St. Francis of Assisi, the name that the new pope has chosen for himself, becoming Francis 1st, is credited with saying: ‘Preach the gospel at all times and when necessary, use words.’
Our actions, our deeds, will always speak louder than our words. The great Jewish prophets, the forerunners of Jesus, had a common message which went something like this: The quality of your faith will be judged by the quality of justice in the land and the quality of justice in the land will be judged by how “widows, orphans and strangers” (biblical code for the three most vulnerable groups in society) fared while you were alive.
In His ministry, Jesus didn't disagree. When He describes the Last Judgment at the end of Matthew’s gospel, He tells us that this judgment will not be, first of all, about right doctrine, good theology, church attendance, or even personal holiness or sexual morality; but about how we treated the poor.

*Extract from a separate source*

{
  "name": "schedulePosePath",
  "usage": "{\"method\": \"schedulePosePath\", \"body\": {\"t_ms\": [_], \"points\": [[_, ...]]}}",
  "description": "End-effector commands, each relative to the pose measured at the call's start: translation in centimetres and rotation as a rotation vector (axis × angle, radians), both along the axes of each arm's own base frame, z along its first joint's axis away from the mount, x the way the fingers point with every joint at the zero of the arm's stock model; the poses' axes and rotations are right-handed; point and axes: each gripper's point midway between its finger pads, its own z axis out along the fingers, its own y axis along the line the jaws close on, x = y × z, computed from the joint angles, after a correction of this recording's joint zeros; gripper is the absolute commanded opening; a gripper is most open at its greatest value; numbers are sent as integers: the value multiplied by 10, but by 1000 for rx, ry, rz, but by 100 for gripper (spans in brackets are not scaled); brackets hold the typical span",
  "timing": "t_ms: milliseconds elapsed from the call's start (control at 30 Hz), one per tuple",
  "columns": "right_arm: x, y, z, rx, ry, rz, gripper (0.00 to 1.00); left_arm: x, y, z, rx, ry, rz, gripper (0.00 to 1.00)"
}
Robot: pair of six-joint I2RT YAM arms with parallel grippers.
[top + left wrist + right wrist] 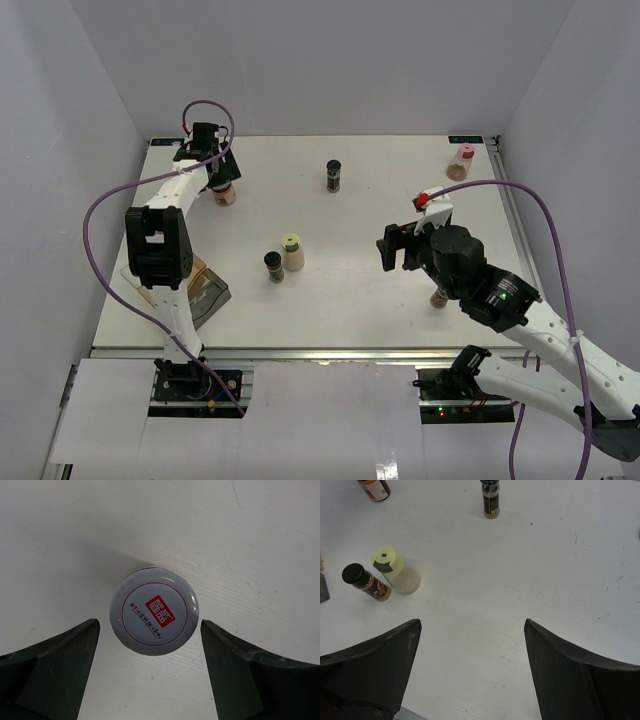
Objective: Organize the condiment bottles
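Several condiment bottles stand on the white table. My left gripper hangs open straight above a white-capped bottle at the far left; a gap shows between the cap and each finger. My right gripper is open over bare table with nothing between its fingers. Ahead of it stand a black-capped bottle and a cream-capped bottle, close together. A dark bottle stands far centre, and a pink-capped bottle far right.
Another small bottle stands partly hidden under my right arm. A grey rectangular box lies at the near left beside the left arm. White walls enclose the table on three sides.
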Motion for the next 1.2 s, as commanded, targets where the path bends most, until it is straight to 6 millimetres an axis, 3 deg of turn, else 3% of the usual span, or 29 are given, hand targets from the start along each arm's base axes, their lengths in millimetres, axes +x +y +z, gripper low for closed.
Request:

Nobody gets into Heaven without a letter of reference from the poor. Jesus and the great Biblical prophets make that clear.
Now, this challenge to justice doesn't negate other religious and moral obligations, but it does remain always as a fundamental, non-negotiable principle: We are going to be judged by how the most vulnerable groups (widows, orphans, strangers) fared while we were alive and practicing our faith. The challenge is a strong one.
It seems to be a challenge which Tabitha, in our reading, grasped with both hands and I want to suggest this morning, in the context of ‘your works testify to Jesus’ there is a Tabitha in each of us and the challenge is to let God fire up the Tabitha within us.
To fire up within us works, good deeds, actions, which testify to the Jesus who is in us and working through us, works which have the result that people don’t say: ‘Wow, what a great guy Cedric is’ but rather “Wow, what a great God Cedric serves.”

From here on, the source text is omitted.